Dal successo del nuovo round di colloqui sul Kosovo dipende in buona parte la decisione sulla data di avvio dei negoziati tra la Serbia e l’Unione europea. Nel momento in cui la delegazione serba, guidata dal premier Ivica Dačić, discute con la delegazione di Pristina a Bruxelles, il vicepremier e leader del SNS Aleksandar Vučić è in visita in Germania, con l’intento di convincere Berlino che la Serbia si è meritata la data di avvio dei negoziati. Belgrado ritiene infatti che le concessioni che offre sul Kosovo possano essere sufficienti.

I negoziatori serbi a Bruxelles continueranno a cercare di convincere gli interlocutori che le istituzioni parallele in Kosovo non posso essere eliminate con una decisione unilaterale, e che è possibile farlo solo se si forma prima una nuova unione dei comuni serbi e si definiscono poteri e competenze, così come le relazioni che dovrà avere con Pristina e Belgrado.

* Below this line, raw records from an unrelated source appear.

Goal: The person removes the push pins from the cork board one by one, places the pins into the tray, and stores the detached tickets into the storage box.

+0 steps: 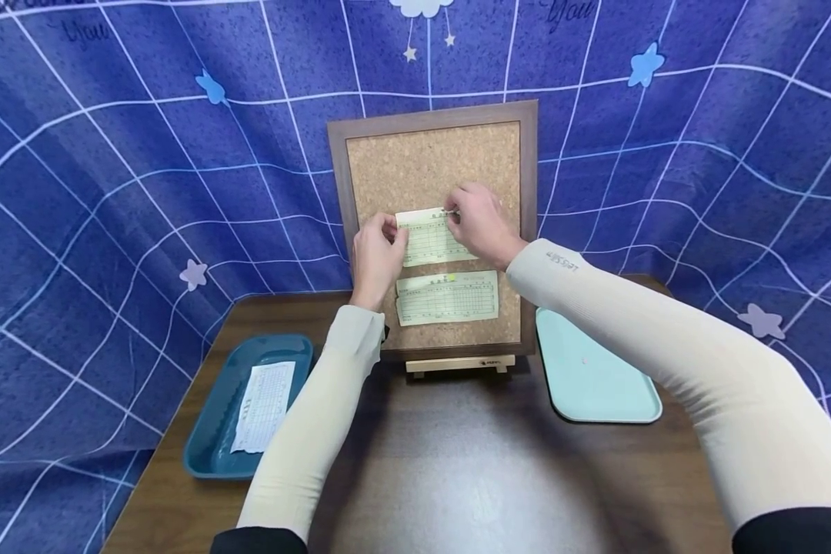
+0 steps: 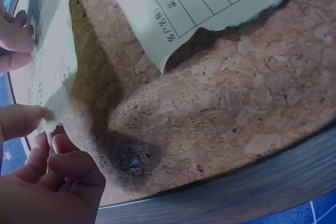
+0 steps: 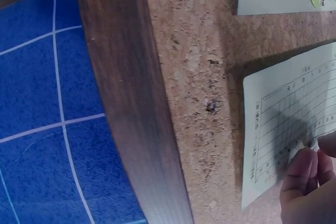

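Observation:
The left hand [image 1: 377,258] pinches the left edge of a pale green printed form slip [image 1: 425,240] between thumb and fingers. That slip lies against the upper middle of a framed cork board [image 1: 429,165]. At the slip's top edge, the right hand [image 1: 481,219] pinches a small whitish pin-like piece [image 3: 314,144], mostly hidden by the fingertips. In the left wrist view the slip [image 2: 58,61] stands off the cork and casts a shadow. Below it, a second form slip [image 1: 446,300] hangs on the board, with a yellow-green pushpin [image 1: 452,277] at its top middle.
The board leans on a small wooden easel [image 1: 460,364] on a dark wooden table [image 1: 471,454]. A blue tray [image 1: 208,438] at left holds another printed slip [image 1: 266,404]. A pale mint tray [image 1: 595,377] stands at right. Blue patterned cloth [image 1: 145,177] hangs behind.

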The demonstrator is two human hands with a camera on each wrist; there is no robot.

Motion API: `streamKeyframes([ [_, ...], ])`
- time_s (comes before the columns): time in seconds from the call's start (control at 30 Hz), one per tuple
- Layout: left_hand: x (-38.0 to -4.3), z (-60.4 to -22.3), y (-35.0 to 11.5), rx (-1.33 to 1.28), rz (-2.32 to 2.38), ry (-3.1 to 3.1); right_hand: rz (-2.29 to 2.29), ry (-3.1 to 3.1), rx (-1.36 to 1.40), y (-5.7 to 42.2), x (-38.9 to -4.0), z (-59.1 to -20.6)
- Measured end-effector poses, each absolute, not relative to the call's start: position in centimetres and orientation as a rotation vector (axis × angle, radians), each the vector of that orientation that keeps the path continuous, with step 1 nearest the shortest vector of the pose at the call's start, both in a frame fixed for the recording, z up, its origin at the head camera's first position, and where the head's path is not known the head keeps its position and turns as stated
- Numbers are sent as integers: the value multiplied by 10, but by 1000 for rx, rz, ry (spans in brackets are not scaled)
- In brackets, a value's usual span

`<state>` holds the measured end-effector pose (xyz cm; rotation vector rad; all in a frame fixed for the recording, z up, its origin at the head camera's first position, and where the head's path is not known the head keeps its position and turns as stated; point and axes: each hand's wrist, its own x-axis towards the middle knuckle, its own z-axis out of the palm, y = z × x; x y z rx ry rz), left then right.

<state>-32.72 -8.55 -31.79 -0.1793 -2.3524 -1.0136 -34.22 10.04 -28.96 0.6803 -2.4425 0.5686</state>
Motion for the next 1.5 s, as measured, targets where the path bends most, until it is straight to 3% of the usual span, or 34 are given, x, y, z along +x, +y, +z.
streamKeyframes([
  [1.03,-320,-307,-85,-262,-1042,-2384,591,-2515,567,90,-344,-284],
  [1.5,-317,-305,-83,-259,-1064,-2361,642,-2398,718,101,-348,-290],
])
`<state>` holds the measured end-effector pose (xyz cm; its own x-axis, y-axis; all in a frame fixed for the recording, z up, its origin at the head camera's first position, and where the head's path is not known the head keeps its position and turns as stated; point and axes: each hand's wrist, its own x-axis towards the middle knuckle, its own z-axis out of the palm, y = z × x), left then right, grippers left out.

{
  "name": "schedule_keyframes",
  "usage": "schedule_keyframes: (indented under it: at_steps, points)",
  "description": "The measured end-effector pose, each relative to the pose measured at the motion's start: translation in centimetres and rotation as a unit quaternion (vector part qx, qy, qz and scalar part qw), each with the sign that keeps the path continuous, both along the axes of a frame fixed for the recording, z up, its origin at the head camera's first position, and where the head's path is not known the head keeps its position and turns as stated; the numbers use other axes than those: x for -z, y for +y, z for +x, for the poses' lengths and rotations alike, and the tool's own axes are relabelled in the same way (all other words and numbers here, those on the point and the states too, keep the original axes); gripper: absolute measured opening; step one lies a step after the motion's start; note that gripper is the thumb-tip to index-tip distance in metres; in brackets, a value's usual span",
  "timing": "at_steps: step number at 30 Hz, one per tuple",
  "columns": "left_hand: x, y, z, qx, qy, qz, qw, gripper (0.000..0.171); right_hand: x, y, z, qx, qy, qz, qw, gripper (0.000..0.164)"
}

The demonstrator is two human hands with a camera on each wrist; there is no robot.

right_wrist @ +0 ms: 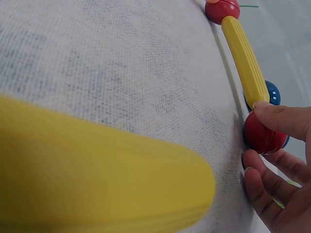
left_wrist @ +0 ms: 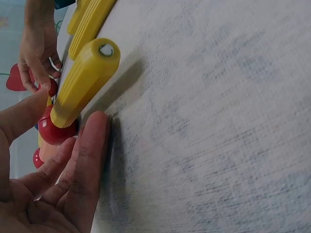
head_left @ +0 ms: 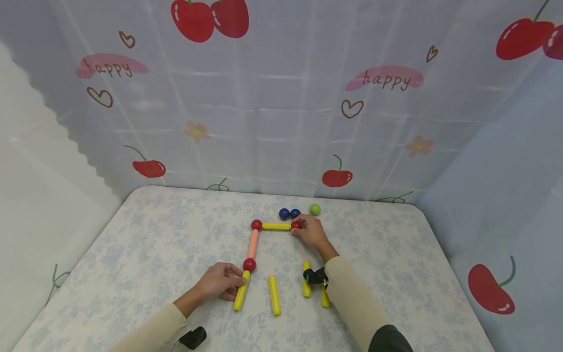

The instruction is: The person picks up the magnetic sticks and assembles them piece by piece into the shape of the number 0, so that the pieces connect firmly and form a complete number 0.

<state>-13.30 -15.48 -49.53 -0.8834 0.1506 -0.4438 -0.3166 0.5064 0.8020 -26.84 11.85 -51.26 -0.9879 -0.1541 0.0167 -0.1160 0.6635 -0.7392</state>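
My right hand (head_left: 311,231) grips a red ball (right_wrist: 265,132) between thumb and fingers, at the end of a yellow rod (head_left: 276,226). That rod joins a corner red ball (head_left: 256,225), from which a pink rod (head_left: 252,243) runs down to a nearer red ball (head_left: 249,264). Another yellow rod (left_wrist: 86,82) extends from this nearer ball toward the person. My left hand (head_left: 220,281) is beside it, its fingers loosely spread around the rod and ball, with fingertips on the tabletop in the left wrist view.
Two blue balls (head_left: 284,213) and a green ball (head_left: 314,209) sit behind the right hand. A loose yellow rod (head_left: 274,295) lies in front, and two more yellow rods (head_left: 306,288) lie by the right forearm. A printed curtain (head_left: 281,146) hangs behind the table (head_left: 176,234).
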Motion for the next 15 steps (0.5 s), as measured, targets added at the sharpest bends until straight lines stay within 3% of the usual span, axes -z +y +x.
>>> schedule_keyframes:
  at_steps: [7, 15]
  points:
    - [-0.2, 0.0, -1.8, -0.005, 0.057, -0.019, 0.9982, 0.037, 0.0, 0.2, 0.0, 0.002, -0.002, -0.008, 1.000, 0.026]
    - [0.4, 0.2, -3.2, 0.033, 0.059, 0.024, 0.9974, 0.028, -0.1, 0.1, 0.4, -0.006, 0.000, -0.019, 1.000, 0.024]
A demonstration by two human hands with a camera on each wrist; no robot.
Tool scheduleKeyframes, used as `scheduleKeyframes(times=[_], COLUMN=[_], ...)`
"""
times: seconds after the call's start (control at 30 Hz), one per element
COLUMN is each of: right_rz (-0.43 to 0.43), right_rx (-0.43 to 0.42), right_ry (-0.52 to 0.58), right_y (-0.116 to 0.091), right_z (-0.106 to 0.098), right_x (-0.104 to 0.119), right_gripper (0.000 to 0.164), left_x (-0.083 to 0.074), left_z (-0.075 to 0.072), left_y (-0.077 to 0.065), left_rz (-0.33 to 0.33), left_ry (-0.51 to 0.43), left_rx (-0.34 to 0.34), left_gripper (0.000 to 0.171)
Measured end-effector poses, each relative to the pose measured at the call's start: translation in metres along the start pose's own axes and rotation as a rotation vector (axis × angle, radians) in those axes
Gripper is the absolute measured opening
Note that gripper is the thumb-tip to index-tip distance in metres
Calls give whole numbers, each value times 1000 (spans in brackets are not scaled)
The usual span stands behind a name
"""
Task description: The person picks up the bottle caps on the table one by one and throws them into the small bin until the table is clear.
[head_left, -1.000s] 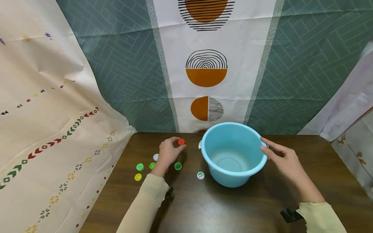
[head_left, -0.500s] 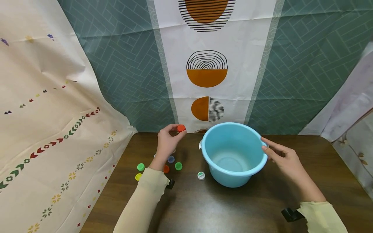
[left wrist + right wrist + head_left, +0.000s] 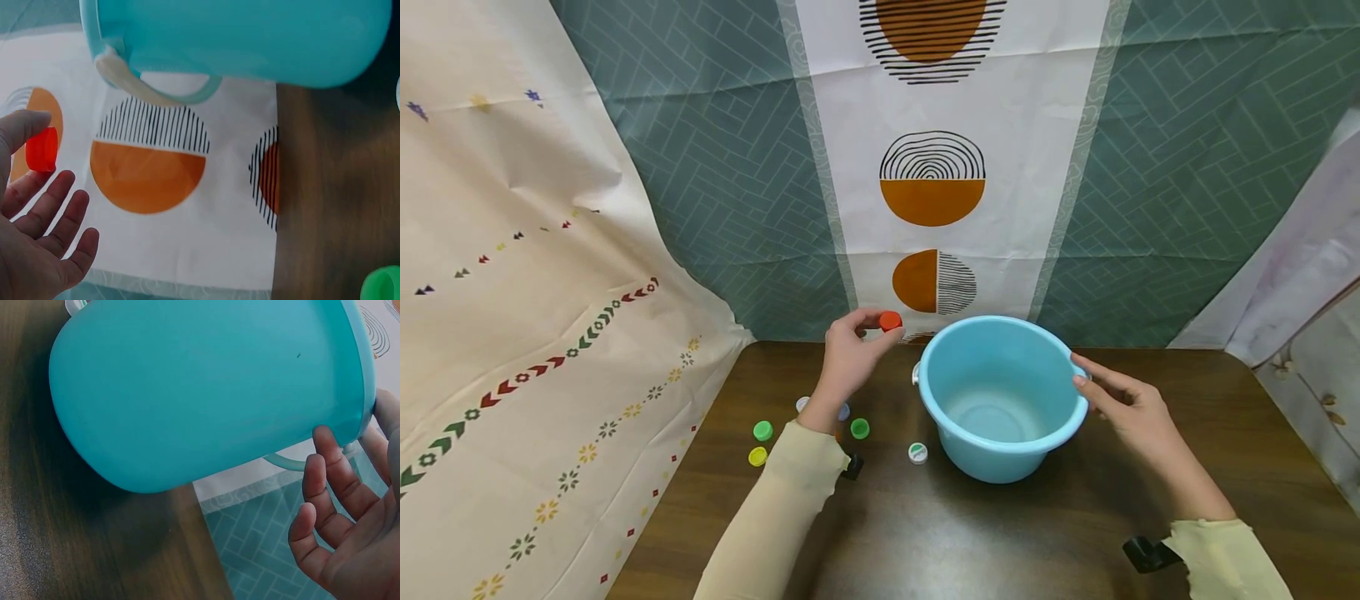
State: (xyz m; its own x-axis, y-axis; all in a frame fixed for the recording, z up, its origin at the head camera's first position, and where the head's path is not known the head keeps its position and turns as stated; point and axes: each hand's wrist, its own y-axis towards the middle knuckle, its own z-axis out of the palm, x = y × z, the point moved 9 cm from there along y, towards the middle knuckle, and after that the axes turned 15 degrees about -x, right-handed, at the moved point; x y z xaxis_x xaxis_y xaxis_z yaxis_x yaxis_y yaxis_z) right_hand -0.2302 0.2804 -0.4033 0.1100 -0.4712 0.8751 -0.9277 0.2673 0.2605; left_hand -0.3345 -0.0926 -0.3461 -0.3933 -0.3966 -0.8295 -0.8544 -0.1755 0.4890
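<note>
A red bottle cap (image 3: 891, 321) is pinched between the thumb and a finger of my left hand (image 3: 852, 354), held up to the left of the bucket. In the left wrist view the other fingers (image 3: 62, 206) spread loosely below the red cap (image 3: 42, 150). The light blue bucket (image 3: 951, 429) stands upright on the table, with nothing visible inside. My right hand (image 3: 1127, 408) grips its right rim, thumb at the edge; the right wrist view has fingers (image 3: 331, 462) against the outer wall of the bucket (image 3: 187, 394).
On the brown table (image 3: 880, 533) lie several caps: a green cap (image 3: 763, 431), a yellow cap (image 3: 757, 456), another green cap (image 3: 860, 428) and a white one (image 3: 917, 453) beside the bucket. My left forearm partly covers others. A patterned cloth (image 3: 790, 208) hangs behind.
My left hand has lifted the red cap from above the table and then moved it right, toward the bucket. The right hand and the bucket stay in place.
</note>
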Motion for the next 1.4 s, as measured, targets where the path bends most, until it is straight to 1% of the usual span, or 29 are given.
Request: scheduleKeyframes(times=[0.13, 0.37, 0.53, 0.73, 0.87, 0.97, 1.1, 1.2, 1.4], right_rz=[4, 13, 8, 9, 5, 9, 5, 0, -1], right_rx=[-1, 2, 2, -1, -4, -2, -2, 0, -1], right_ry=[6, 25, 35, 43, 47, 52, 43, 34, 34], right_y=[0, 0, 0, -1, -1, -1, -1, -1, 0], right_z=[1, 1, 1, 1, 2, 2, 1, 0, 0], right_x=[-2, -4, -3, -3, -2, -3, -2, -2, -3], right_gripper=[50, 49, 49, 49, 49, 49, 49, 49, 49], left_x=[-10, -23, -33, -45, -52, -57, -65, -70, -74], left_z=[9, 21, 30, 44, 53, 60, 69, 76, 87], left_y=[-2, -7, -12, -21, -27, -31, -36, -39, -44], left_rz=[3, 7, 12, 2, 4, 16, 57, 82, 76], left_ry=[0, -7, -52, -132, -163, -162, -142, -145, -156], left_rx=[28, 64, 93, 143, 172, 192, 219, 235, 265], left_gripper=[27, 30, 32, 31, 32, 31, 28, 27, 27])
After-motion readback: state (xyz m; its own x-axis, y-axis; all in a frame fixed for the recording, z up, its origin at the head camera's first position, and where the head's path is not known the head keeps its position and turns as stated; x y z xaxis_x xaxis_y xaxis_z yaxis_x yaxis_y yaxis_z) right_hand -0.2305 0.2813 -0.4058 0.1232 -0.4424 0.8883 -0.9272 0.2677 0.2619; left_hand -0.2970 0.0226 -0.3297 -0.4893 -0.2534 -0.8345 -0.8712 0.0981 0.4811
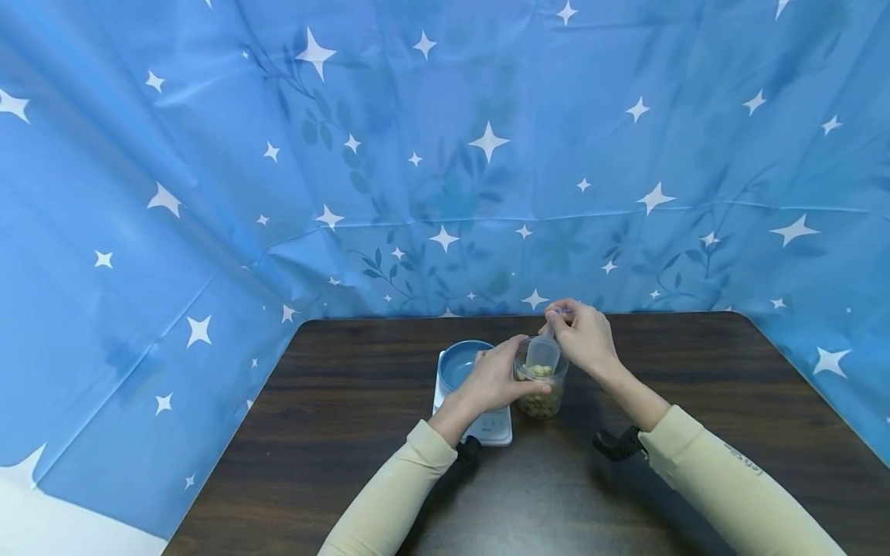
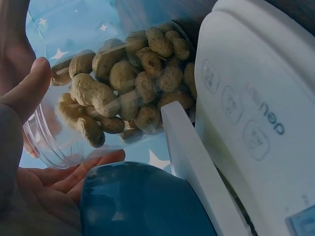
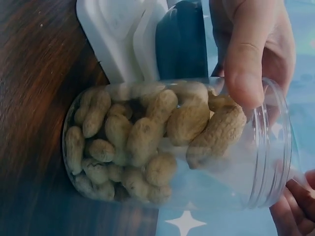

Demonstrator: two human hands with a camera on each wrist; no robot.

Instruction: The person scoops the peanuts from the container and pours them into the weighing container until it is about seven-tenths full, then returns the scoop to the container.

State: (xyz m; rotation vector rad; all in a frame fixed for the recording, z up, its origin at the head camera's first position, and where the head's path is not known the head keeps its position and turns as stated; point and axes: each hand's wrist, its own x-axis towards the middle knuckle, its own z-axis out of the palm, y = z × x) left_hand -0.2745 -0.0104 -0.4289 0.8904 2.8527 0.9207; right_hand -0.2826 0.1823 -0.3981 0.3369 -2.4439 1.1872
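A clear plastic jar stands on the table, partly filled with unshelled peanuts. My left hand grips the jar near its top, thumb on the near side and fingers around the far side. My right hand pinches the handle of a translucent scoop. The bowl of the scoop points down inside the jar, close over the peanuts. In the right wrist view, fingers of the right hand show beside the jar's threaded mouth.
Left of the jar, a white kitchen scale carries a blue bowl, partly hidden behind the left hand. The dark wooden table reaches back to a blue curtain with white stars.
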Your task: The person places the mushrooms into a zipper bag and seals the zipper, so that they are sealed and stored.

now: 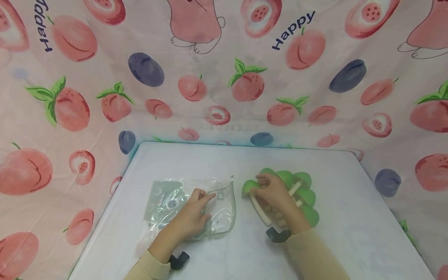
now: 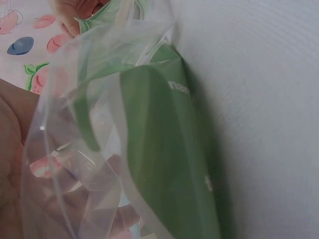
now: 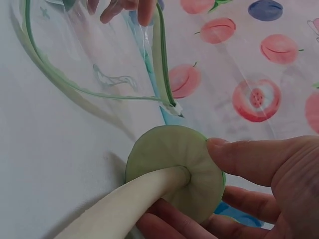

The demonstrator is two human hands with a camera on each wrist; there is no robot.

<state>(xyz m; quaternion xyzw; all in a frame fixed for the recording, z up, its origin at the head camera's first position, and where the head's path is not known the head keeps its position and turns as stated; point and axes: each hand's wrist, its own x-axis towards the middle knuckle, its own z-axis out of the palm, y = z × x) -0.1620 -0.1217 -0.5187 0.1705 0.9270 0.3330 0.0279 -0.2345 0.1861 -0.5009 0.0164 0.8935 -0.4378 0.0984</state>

Fonti vicini al governo dicono che esiste anche il pericolo che sul tavolo negoziale si trovi la richiesta di sottoscrivere un accordo speciale esclusivamente legato al nord del Kosovo. I timori sono legati al fatto che tale regione è un punto nevralgico e che Bruxelles, Washington e Pristina potrebbero richiedere per essa ulteriori garanzie. Per Belgrado sarebbe difficile accettare una cosa simile perché minerebbe il concetto stesso di unione dei comuni serbi come unica entità serba in Kosovo, appena messo in campo.